Carotid artery anatomy and geometry as risk factors for carotid atherosclerotic disease.

BACKGROUND AND PURPOSE: Traditional vascular risk factors do not completely explain the asymmetry, racial, and sex differences in carotid artery disease. Carotid anatomy and geometry may play a role in the pathogenesis of internal carotid artery (ICA) stenosis, but their effects are unknown. We hypothesized that carotid artery anatomy and geometry would be independently associated with ICA stenosis. METHOD: This is a retrospective study of patients with CT angiography at Monash Medical Centre, 2006 to 2007. Carotid arteries were segmented using semiautomated methods to estimate measures of carotid anatomy and geometry. Measurements of carotid artery geometry were performed according to the recent article by Thomas and colleagues. ICA stenosis was dichotomized as <30% or ≥ 30% stenosis. Cluster logistic regression was used to examine the associations of anatomy and geometry with stenosis accounting for the paired arteries within subjects, adjusting for age, sex, and vascular risk factors. RESULTS: Mean age of the sample (n=178) was 68.4 years (SD, 14 years). The following were independently associated with ICA stenosis: ICA radius at the bifurcation (OR, 0.20; 95% CI, 0.14-0.29), ICA angle (OR, 1.05 per degree increment; 95% CI, 1.04-1.07), age (OR, 1.05 per year increment; 95% CI, 1.03-1.07), male sex (OR, 1.72; 95% CI, 1.08-2.8), and ever-smoker (OR, 1.85; 95% CI, 1.15-2.96). CONCLUSIONS: Carotid anatomy and geometry may enhance the risk of stenosis independent of traditional vascular risk factors and may be of help in very early identification of patients at high risk of developing carotid artery atherosclerosis for aggressive intervention.

Does the principle of minimum work apply at the carotid bifurcation: a retrospective cohort study.
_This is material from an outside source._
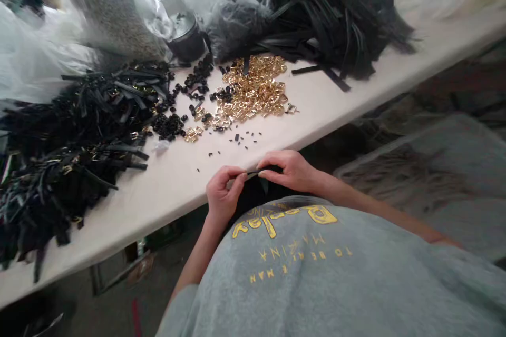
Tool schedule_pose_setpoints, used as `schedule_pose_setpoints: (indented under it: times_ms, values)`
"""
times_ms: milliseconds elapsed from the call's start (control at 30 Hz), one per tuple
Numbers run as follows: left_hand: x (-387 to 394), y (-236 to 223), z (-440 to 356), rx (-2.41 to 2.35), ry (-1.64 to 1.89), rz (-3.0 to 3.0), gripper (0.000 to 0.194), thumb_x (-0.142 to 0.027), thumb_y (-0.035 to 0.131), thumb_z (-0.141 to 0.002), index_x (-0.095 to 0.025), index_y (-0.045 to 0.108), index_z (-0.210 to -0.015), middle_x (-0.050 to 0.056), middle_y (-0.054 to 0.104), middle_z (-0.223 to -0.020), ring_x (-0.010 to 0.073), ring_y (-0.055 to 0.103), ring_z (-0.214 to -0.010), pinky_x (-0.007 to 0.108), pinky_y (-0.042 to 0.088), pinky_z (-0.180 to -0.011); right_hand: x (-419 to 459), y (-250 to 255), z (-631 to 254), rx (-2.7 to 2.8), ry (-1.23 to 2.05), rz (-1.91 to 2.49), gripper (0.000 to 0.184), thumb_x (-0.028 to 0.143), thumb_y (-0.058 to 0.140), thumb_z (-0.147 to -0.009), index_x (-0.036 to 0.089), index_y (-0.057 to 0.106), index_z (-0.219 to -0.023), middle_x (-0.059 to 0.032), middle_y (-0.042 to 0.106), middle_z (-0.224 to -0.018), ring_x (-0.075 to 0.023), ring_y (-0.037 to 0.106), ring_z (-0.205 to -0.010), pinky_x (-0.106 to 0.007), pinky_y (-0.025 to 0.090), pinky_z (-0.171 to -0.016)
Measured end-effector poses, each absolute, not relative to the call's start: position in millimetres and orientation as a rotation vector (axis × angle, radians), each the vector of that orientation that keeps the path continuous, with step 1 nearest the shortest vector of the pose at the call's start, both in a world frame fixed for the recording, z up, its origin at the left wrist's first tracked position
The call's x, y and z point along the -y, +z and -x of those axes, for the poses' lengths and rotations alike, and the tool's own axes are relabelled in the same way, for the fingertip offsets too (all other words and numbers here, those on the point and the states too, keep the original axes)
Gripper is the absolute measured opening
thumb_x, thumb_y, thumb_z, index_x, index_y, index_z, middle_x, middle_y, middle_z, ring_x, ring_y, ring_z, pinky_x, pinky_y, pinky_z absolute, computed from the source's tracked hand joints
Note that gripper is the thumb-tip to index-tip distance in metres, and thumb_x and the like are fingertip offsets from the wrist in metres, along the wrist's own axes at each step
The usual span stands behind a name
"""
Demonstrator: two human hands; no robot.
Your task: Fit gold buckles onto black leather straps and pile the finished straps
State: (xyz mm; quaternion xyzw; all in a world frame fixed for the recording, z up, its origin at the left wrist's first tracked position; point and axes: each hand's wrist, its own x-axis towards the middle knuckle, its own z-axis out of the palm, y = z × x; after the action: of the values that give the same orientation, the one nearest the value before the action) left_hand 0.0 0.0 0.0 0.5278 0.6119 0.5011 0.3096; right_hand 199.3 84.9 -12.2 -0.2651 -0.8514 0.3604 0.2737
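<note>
My left hand [222, 192] and my right hand [288, 168] meet at the near edge of the white table [174, 184], just above my grey shirt. Both pinch a short black strap [264, 175] held between them, with fingers closed on its ends. A small metal piece may sit at the left fingertips, but it is too small to tell. A pile of gold metal buckles [253, 92] lies on the table beyond my hands, with small black plastic pieces [174, 116] scattered to its left.
A large heap of black straps [67, 152] covers the table's left. Another heap of black straps [332, 21] lies at the back right. Clear plastic bags [110, 10] stand along the back. The table edge runs diagonally, with floor and a grey bin [435, 168] to the right.
</note>
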Motion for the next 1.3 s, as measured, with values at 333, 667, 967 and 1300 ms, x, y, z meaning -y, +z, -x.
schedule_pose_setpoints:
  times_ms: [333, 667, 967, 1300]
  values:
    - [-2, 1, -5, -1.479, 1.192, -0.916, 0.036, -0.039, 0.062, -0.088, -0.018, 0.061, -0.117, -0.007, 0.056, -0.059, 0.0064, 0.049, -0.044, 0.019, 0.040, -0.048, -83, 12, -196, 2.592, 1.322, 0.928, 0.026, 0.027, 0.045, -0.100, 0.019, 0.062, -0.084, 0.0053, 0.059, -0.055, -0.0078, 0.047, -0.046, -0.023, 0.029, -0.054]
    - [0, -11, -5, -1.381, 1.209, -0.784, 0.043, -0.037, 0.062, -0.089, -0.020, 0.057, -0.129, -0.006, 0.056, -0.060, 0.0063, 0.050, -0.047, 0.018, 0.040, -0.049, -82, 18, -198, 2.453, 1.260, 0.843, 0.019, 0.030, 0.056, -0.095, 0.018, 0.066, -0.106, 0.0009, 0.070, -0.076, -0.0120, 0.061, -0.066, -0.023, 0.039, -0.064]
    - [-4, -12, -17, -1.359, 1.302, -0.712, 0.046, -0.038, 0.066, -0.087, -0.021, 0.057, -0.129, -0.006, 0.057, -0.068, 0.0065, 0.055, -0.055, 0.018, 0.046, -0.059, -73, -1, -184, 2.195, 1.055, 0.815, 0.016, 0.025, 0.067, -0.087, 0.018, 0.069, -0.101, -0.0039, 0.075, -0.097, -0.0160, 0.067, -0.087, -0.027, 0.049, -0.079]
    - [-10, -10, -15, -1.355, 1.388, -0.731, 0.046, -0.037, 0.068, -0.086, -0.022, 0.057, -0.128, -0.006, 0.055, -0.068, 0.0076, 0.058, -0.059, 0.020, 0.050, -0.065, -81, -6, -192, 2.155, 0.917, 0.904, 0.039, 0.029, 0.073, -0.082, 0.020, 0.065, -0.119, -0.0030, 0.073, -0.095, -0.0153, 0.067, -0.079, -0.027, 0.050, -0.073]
BACKGROUND: There is recent interest in the role of carotid bifurcation anatomy, geometry and hemodynamic factors in the pathogenesis of carotid artery atherosclerosis. Certain anatomical and geometric configurations at the carotid bifurcation have been linked to disturbed flow. It has been proposed that vascular dimensions are selected to minimize energy required to maintain blood flow, and that this occurs when an exponent of 3 relates the radii of parent and daughter arteries. We evaluate whether the dimensions of bifurcation of the extracranial carotid artery follow this principle of minimum work. METHODS: This study involved subjects who had computed tomographic angiography (CTA) at our institution between 2006 and 2007. Radii of the common, internal and external carotid arteries were determined. The exponent was determined for individual bifurcations using numerical methods and for the sample using nonlinear regression. RESULTS: Mean age for 45 participants was 56.9 ± 16.5 years with 26 males. Prevalence of vascular risk factors was: hypertension--48%, smoking--23%, diabetes--16.7%, hyperlipidemia--51%, ischemic heart disease--18.7%.The value of the exponent ranged from 1.3 to 1.6, depending on estimation methodology. CONCLUSIONS: The principle of minimum work (defined by an exponent of 3) may not apply at the carotid bifurcation. Additional factors may play a role in the relationship between the radii of the parent and daughter vessels.